Desde la dehesa entre espesos bosques de pinos, atravesamos un sendero botánico, con carteles conteniendo numerosas explicaciones sobre la fauna y flora de la zona donde abundan helechos, coníferas, jaras y enebros, y todo tipo de plantas aromáticas. Mirlos, alondras, lagartos, corzos y varias especies de rapaces, habitan esos parajes. Casi sin darnos cuenta, comenzamos la ascensión – un tanto dura- hacia el puerto de Cabezarrubias pasando por el cerro Mortiloro. Era inevitable acordarse de los mineros que durante todos los días del año, se veían obligados a realizar dos veces ese trayecto, antes y después de realizar su trabajo. Gracias a ellos se potenció la economía de la zona en aquellos tiempos de penuria. Gracias a su trabajo de colosos y a su esfuerzo.
Sobre las nueve de la noche llegamos arriba y paramos a descansar en un amplio merendero, con espectaculares vistas al valle de Alcudia. Aún no se había iniciado la puesta de sol. A tres días del solsticio de verano, estábamos muy cerca del día más largo del año, cuando el sol alcanza su máxima posición boreal respecto al ecuador terrestre. Solsticio deriva de una palabra latina ‘sostitium’ compuesta de la palabra ‘Sol’ y ‘sistere’ o sol quieto, inmóvil en el cielo. Prácticamente todas las civilizaciones han sido sensibles a ese triunfo de las fuerzas del sol sobre la oscuridad, de modo que su celebración es casi tan antigua como la humanidad.
La llegada a Cabezarrubias, coincidió con el Ocaso. El horizonte se llenó de increíbles luces violetas. Nos dirigíamos hacía la casa rural, para cenar después del trayecto. Nos sentamos en un atrayente porche donde oscureció de pronto. La cena era estupenda y la noche cada vez más intensa, reverberaba en el canto de los grillos.
Colgado bajo un alero del porche, un minúsculo nido de golondrinas se convertía en el insólito y preciado blanco de nuestras fotografías.
Cortés pero lacónico el dueño de la casa rural nos informó de que eran aves muy tímidas. Si continuábamos con aquella lluvia de flases y de risas, se marcharían del nido y ya no volverían nunca más, ni siquiera para alimentar a sus polluelos.
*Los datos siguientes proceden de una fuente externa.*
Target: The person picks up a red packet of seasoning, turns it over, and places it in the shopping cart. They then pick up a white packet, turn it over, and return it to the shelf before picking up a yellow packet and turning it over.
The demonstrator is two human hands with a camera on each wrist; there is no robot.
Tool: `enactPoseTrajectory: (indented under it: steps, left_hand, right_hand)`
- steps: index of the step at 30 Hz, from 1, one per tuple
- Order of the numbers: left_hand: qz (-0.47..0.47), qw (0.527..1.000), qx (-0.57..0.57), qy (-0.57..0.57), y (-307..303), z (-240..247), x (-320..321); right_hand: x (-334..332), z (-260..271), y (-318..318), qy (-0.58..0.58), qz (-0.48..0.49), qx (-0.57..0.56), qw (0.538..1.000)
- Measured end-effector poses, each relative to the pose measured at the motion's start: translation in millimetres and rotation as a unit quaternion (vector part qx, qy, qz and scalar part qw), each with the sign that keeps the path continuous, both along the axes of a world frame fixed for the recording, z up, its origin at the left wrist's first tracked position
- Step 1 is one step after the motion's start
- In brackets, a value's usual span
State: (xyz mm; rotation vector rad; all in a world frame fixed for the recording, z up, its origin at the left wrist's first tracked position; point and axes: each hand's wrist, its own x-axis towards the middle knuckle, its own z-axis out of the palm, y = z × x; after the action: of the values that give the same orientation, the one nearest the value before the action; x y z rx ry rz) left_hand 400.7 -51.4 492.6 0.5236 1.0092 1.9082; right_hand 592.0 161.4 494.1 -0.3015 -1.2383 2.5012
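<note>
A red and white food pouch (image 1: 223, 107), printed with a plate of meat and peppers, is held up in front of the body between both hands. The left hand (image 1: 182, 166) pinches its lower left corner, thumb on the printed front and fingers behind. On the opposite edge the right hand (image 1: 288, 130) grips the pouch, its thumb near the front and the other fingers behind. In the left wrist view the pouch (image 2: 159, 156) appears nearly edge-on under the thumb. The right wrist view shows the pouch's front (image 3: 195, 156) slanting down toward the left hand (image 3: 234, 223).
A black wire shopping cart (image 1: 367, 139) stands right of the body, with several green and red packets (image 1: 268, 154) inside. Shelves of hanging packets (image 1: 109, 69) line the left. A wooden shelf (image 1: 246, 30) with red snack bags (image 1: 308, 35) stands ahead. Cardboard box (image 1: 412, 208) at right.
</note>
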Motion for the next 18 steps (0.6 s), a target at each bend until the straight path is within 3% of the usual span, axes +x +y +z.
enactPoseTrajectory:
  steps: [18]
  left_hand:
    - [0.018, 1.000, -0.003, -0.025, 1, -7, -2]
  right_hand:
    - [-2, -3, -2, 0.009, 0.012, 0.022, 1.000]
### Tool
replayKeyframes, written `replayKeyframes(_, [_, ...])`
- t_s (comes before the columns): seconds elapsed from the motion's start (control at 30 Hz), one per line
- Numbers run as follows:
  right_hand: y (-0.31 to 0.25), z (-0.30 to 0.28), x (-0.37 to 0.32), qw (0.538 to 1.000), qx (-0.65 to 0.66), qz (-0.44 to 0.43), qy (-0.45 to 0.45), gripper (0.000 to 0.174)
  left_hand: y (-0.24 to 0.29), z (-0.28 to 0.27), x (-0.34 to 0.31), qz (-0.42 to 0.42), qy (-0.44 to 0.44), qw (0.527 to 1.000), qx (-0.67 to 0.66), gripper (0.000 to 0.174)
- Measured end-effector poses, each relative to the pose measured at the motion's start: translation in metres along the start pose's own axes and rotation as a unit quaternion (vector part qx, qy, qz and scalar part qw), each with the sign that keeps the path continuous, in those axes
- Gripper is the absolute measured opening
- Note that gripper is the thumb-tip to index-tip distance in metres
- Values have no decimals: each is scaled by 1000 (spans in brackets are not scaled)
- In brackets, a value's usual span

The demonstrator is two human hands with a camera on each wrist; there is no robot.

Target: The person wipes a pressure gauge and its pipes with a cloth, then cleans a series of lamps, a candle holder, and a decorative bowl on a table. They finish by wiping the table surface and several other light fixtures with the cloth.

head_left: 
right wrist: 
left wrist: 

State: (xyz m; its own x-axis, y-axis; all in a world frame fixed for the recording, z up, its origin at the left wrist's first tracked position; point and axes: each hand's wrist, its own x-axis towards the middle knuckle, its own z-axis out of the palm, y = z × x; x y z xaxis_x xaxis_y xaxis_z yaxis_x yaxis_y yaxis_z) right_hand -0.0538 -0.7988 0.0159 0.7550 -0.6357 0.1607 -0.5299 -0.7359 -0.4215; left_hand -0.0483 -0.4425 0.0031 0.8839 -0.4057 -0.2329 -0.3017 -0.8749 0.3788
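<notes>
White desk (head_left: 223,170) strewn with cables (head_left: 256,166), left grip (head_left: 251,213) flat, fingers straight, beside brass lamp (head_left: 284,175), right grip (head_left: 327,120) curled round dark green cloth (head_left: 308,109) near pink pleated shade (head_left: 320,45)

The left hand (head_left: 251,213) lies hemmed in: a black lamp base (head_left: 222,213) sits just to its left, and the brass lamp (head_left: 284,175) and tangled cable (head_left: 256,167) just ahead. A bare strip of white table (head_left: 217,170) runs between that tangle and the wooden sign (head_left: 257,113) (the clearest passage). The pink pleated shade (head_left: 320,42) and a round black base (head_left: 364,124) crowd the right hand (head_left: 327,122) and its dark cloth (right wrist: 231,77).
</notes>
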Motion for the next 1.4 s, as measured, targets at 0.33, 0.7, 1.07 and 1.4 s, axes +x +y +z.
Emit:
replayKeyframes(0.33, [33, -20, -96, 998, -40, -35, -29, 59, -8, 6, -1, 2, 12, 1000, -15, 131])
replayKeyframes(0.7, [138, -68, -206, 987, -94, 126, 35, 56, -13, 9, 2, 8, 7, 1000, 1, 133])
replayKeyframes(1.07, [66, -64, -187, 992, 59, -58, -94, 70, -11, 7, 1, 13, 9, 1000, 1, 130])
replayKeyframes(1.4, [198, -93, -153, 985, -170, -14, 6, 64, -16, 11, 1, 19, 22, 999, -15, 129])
Por fortuna en la mágica oscuridad del horizonte, vimos ascender una luna bellísima que nos hizo olvidarnos de las golondrinas. Brillante como una lámpara, redonda como la tierra y tan cercana como para las remotas civilizaciones de cartagineses, egipcios y persas, fueron Tanit, Selene, y Astarté: La diosa blanca de la luna en plena llanura de la Mancha, atrajo al mismo tiempo todas nuestras miradas y todas las mareas de la tierra.
Fueron unas horas cálidas y divertidas. Al marcharnos, pudimos observar como un perro y un gato, se habían tumbado juntos en la entrada del porche. Dormían apaciblemente, tal vez compartiendo los sueños y no se levantaron a despedirnos. Dormían como si hubieran encontrado las claves de una profunda felicidad sobre la tierra.